Hotfix deploys (for urgent, simple bugfixes, or to minimize risks of weekend deploys)
Code freezes (for auditing purposes or for increased stability during critical periods)
Staging environments (an ICDS staging environment is in the works)

Communicating these exceptions is informal, and coordination is tricky - we've spun up docs in the past detailing what should be deployed like commit abc123 plus PR 456 plus PR 458. The aim of this CEP is to formalize that process and make use of existing tooling in managing this.

Specification

Make rebuildstaging a standalone tool (name TBD, something like combine-branches?)
a.
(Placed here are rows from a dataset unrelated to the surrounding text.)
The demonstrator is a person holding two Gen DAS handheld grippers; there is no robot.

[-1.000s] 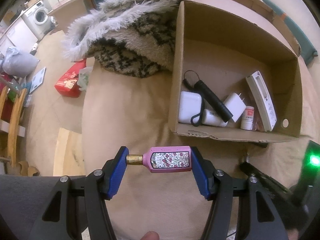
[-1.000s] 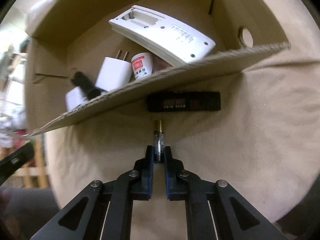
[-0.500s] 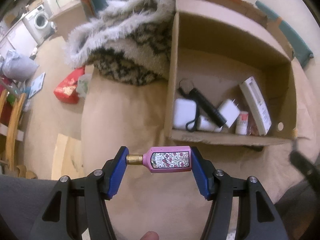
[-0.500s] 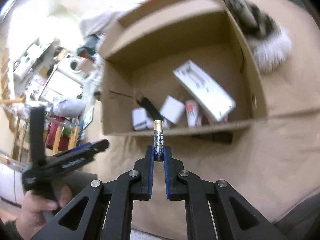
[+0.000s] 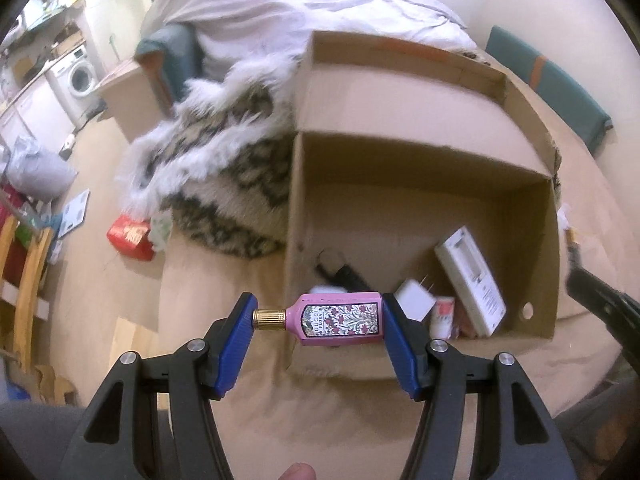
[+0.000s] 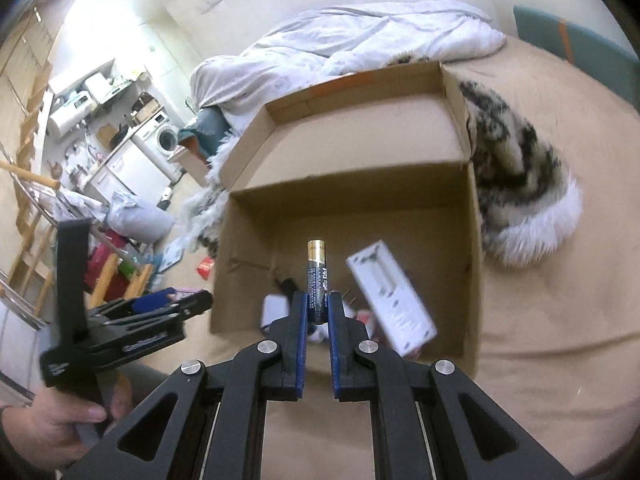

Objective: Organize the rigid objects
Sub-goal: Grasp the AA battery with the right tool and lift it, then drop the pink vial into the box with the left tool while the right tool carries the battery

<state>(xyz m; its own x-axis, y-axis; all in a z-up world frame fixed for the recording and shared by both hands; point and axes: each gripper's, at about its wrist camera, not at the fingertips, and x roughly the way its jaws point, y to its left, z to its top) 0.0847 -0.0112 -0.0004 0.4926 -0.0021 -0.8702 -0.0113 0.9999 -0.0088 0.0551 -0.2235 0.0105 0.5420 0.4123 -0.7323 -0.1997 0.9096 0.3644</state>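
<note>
- While you look down your left gripper [image 5: 318,320], low in the frame's centre, its blue pads pinch a pink perfume bottle [image 5: 338,319] end to end: gold cap against the left pad, base against the right.
- That bottle lies crosswise in front of the near left corner of the cardboard box [image 5: 420,148], which fills the middle and right of the left wrist view and sits on a tan bedcover [image 5: 224,280].
- On the box floor, lower right of that view, you can see a white remote [image 5: 470,282] leaning at the right, a white plug adapter [image 5: 416,298] beside it, a small red-labelled container [image 5: 442,316] just below that, and a black object [image 5: 348,276] partly hidden behind the bottle.
- Your right gripper [image 6: 318,314], centre bottom of its own view, is pressed together on a battery [image 6: 317,276], which stands upright between the pads with its gold end upward.
- From that view the battery lines up with the open box; whether it is above the interior you cannot tell.
- At the lower left of the right wrist view your hand [image 6: 52,424] grips the other tool's handle.
- A furry patterned blanket [image 5: 216,168] lies against the box's left wall.
</note>
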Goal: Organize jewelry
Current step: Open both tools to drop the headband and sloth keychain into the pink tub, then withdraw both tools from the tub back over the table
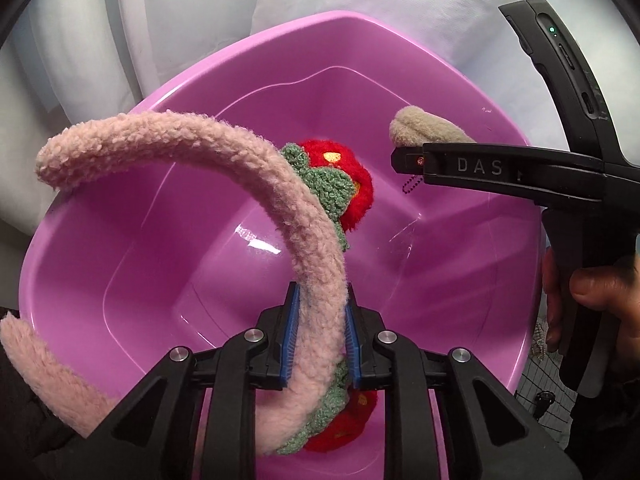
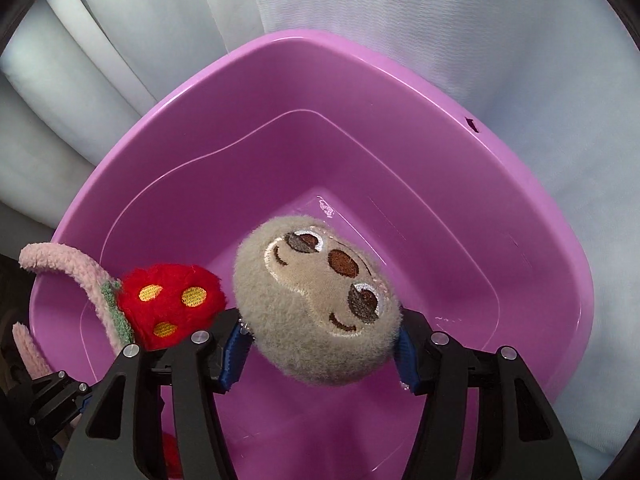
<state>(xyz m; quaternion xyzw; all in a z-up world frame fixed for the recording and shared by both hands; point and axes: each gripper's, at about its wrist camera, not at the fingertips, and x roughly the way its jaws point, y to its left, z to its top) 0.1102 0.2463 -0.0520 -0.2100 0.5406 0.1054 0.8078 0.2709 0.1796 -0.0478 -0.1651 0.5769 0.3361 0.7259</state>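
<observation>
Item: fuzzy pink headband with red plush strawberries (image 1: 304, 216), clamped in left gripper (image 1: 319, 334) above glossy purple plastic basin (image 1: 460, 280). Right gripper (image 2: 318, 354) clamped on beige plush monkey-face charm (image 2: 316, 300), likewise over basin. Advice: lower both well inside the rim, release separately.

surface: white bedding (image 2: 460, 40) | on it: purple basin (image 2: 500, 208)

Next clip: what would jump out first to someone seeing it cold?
The big purple basin fills both views. Over it, the right tool grips a plush monkey face, and the left tool clamps a fuzzy pink headband with a red strawberry on it.
</observation>
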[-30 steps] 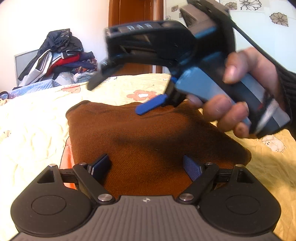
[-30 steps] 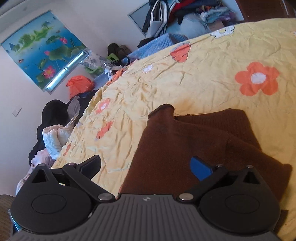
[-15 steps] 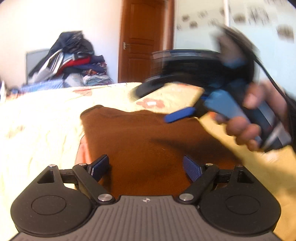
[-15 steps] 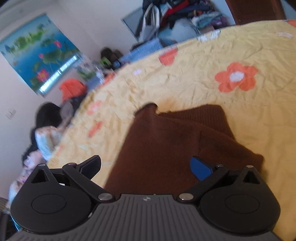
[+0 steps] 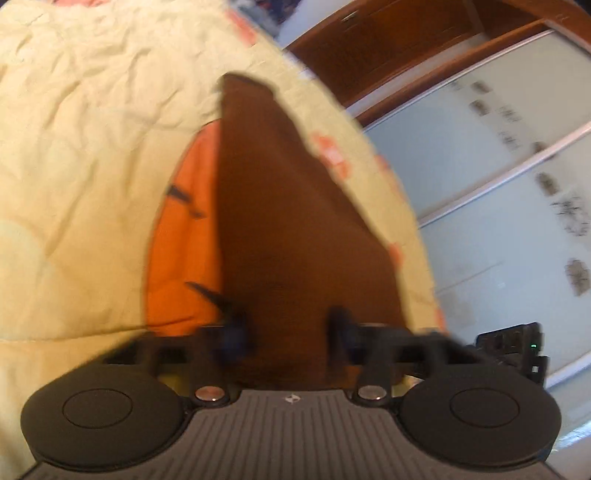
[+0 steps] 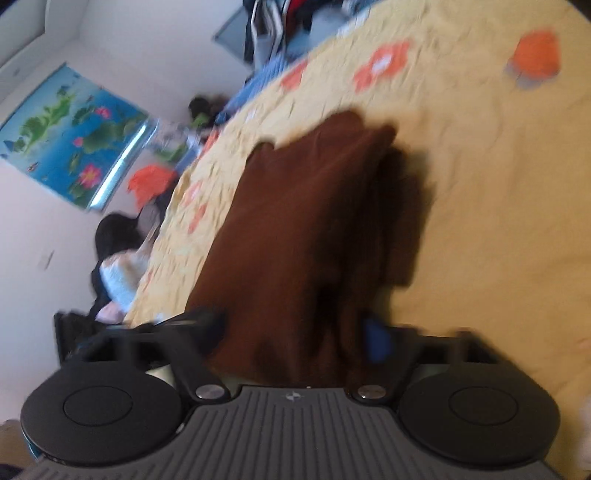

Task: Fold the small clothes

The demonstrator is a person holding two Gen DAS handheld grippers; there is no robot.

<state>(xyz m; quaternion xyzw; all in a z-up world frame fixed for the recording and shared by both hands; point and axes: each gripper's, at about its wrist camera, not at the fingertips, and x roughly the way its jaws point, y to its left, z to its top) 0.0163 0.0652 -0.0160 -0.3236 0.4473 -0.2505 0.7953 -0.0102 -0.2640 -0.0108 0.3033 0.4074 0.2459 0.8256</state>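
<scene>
A brown knitted garment (image 5: pixel 280 206) lies on the yellow flowered bedspread (image 5: pixel 81 155). In the left wrist view its near edge runs between the fingers of my left gripper (image 5: pixel 288 328), whose jaws stand apart on either side of the cloth. In the right wrist view the same garment (image 6: pixel 295 229) fills the space between the fingers of my right gripper (image 6: pixel 291 328), also apart, with the cloth bunched against the blue right pad (image 6: pixel 375 338). Both views are tilted and blurred. A part of the right gripper's body (image 5: pixel 517 347) shows at the lower right of the left wrist view.
An orange patch of the bedspread (image 5: pixel 181 236) lies left of the garment. A wooden door (image 5: pixel 399 44) and sliding wardrobe panels (image 5: pixel 498 177) stand beyond the bed. A lotus poster (image 6: pixel 70 136), a clothes pile (image 6: pixel 280 22) and bags (image 6: pixel 118 266) line the far side.
Both grippers have dropped onto the garment's near edge and rolled sideways. The jaws of each have narrowed around the cloth. The right gripper no longer hovers in front of the left camera.
</scene>
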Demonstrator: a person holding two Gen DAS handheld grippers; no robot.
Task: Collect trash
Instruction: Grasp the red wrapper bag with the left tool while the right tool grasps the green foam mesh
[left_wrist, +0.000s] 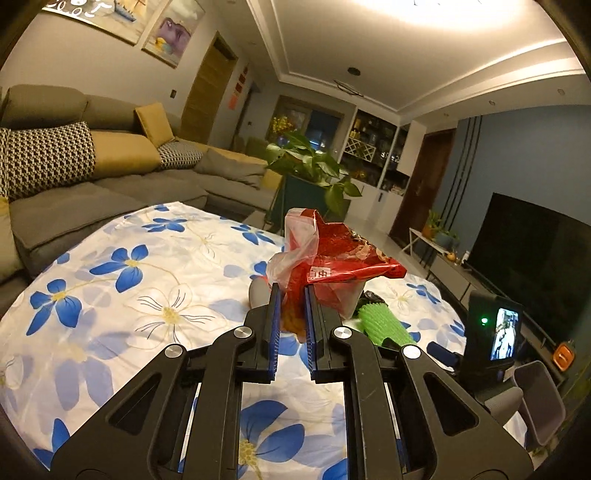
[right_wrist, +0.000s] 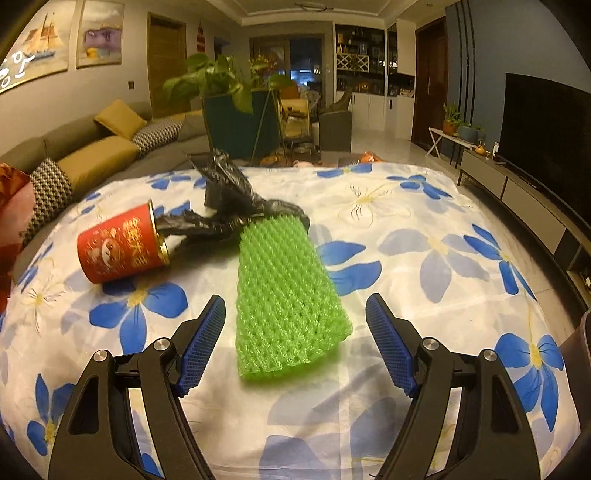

Have this tool accept an environment-specific config file and operate on a repository specified in an environment variable.
Move staging.yml to the staging environment config directory and rename branches.yml
Modify rebuildstaging to not build anything if name is master
Modify the deploy scripts to deploy the branch specified in this file.
a. This should fall back to master if the env doesn't have a branches.yml
a. _confirm_deploying_same_code() should be updated to reflect these changes.

After the above changes, the state of the world would look like:

Staging would be much the same, but with staging.yml in a different location and a slightly different command to rebuild.
Access to staging configurations can be granted by environment-specific repositories. For example, ICDS staging could be maintained apart from commcare-hq and commcare-cloud, meaning contractors could be granted access without obtaining write access to the HQ repository. [this would require specifying an alternate remote repository as well]
In normal operation, production environments would be set with trunk and name to master, and the rest of the file blank. This would result in a normal deploy of the latest master.
For hotfixes and code freezes, trunk would be set to the last full deploy commit, name would be a hotfix branch name, and code to be included would be referenced as additional branches.
- Running combine-branches (or whatever) will rebuild the hotfix branch by adding the specified changes on top of the last deploy commit.
- The deploy scripts already alert you if there's no code change. This means that if an environment is on a branch other than master, it will have to be manually updated to pick up changes, but the deploy script will warn you if you forget.

Impact on users
n/a

Impact on hosting

Backwards compatibility
👍

Release Timeline

Open questions and issues
As frequently evidenced on staging, dynamically combining branches can introduce conflicts, including some that aren't identified by git. Should we be concerned about an increased reliance on this model? As envisioned, tests won't be run on the resulting branch before it's deployed. How can we minimize the risks associated with this? Would mandating that branches be merged in to master before being added to a branches.yml help?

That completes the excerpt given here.